C'est peu dire que les responsables juifs ont été cueillis à froid, au sortir de shabbat, par l'annonce de Nicolas Sarkozy sur l'abattage rituel, samedi 3 mars. Contre toute attente, le candidat de l'UMP à l'élection présidentielle s'est déclaré pour "l'étiquetage de la viande en fonction de la méthode d'abattage". Cet engagement revient à préciser sur les emballages si la viande vendue dans le circuit classique est issue d'un animal égorgé sans étourdissement préalable, selon la tradition musulmane et juive.

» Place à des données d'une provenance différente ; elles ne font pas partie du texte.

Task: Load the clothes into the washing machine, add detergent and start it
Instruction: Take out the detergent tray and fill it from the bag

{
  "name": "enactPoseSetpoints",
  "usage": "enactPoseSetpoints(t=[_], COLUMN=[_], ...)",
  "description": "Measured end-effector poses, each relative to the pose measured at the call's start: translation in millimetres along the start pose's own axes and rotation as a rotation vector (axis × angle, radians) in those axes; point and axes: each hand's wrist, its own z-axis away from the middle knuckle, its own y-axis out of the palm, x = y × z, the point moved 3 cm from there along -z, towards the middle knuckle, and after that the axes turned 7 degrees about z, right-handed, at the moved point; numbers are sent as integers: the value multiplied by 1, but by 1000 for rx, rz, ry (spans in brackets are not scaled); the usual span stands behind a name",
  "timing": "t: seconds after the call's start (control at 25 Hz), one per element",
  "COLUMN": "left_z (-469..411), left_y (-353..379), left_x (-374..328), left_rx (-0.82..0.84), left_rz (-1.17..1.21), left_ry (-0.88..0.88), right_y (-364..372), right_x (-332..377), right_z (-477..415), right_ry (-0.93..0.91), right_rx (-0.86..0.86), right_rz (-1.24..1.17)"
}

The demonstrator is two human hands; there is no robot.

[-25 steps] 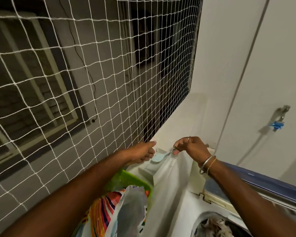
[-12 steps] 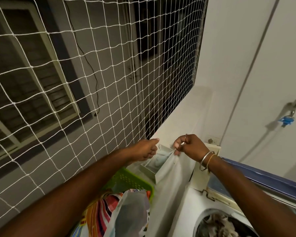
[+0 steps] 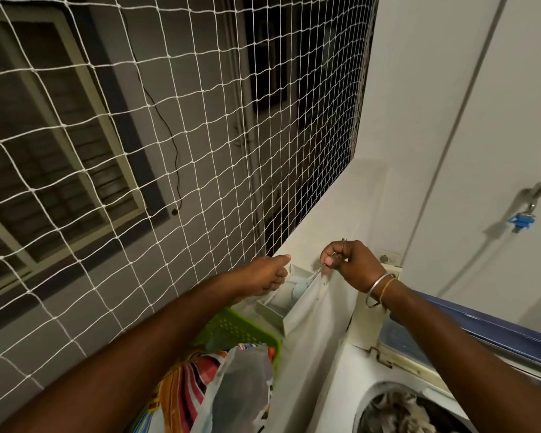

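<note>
Head view: an open white cardboard detergent box (image 3: 274,307) sits on a pale ledge (image 3: 322,232), between the two hands. The left hand (image 3: 267,275) curls its fingers round the box's left rim. The right hand (image 3: 353,264), with two metal bangles (image 3: 380,289) at the wrist, pinches the thin handle of a pale-blue scoop (image 3: 300,287) whose bowl dips into the box. Below right, the white washing machine (image 3: 334,385) shows its round drum mouth with crumpled grey clothes (image 3: 397,410) inside. A perforated green plastic basket (image 3: 231,329) stands just left of it, holding a glossy striped bag (image 3: 200,385). Knotted white net (image 3: 200,151) covers the opening.
</note>
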Motion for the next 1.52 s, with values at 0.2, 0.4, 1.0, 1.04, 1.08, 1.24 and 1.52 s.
enactPoseSetpoints(t=[0.2, 0.4, 1.0, 1.04, 1.08, 1.24, 1.52], left_z=[7, 13, 80, 86, 91, 120, 210], left_y=[1, 4, 15, 17, 18, 18, 18], left_x=[-3, -7, -26, -27, -28, -30, -35], left_rx=[-14, -46, -27, -25, -20, -3, -12], left_rz=[15, 56, 48, 57, 67, 64, -13], left_ry=[-30, -66, -30, -10, 12, 107, 310], right_y=[-2, -6, -25, -27, -29, -41, -61], right_x=[5, 18, 51, 52, 53, 60, 110], right_z=[3, 10, 53, 60, 67, 102, 171], right_ry=[-33, -143, -362, -314, -265, 14, 175], right_rx=[-82, -201, -420, -439, -452, -505, -391], right_rz=[70, 168, 421, 384, 343, -70, -485])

"Cette annonce suscite dans la communauté une totale incompréhension", assure le rabbin Bruno Fiszon, conseiller du grand rabbin de France sur ces questions. "Elle est pour nous illisible car jusqu'à présent la ligne du président de la République et du gouvernement était claire : pour la défense de l'abattage rituel - en limitant les abus - mais contre la politique d'étiquetage restrictif. Nous avons eu des garanties en ce sens jusqu'à très récemment. La communauté juive, rejointe par les responsables musulmans, se bat depuis des années contre un tel étiquetage jugé "stigmatisant" et susceptible de susciter "un boycott" et donc un surcoût de la viande.
Selon différentes sources, la volte-face de M. Sarkozy, qui survient trois semaines après les déclarations fracassantes de Marine Le Pen sur la présence de viande halal dans le circuit de distribution classique, a surpris jusque dans sa majorité. Le ministère de l'agriculture jugeait il y a quelques jours encore une telle mesure "stigmatisante". Ce discours officiel globalement favorable à l'abattage rituel a même empêché tout débat national sur ce sujet.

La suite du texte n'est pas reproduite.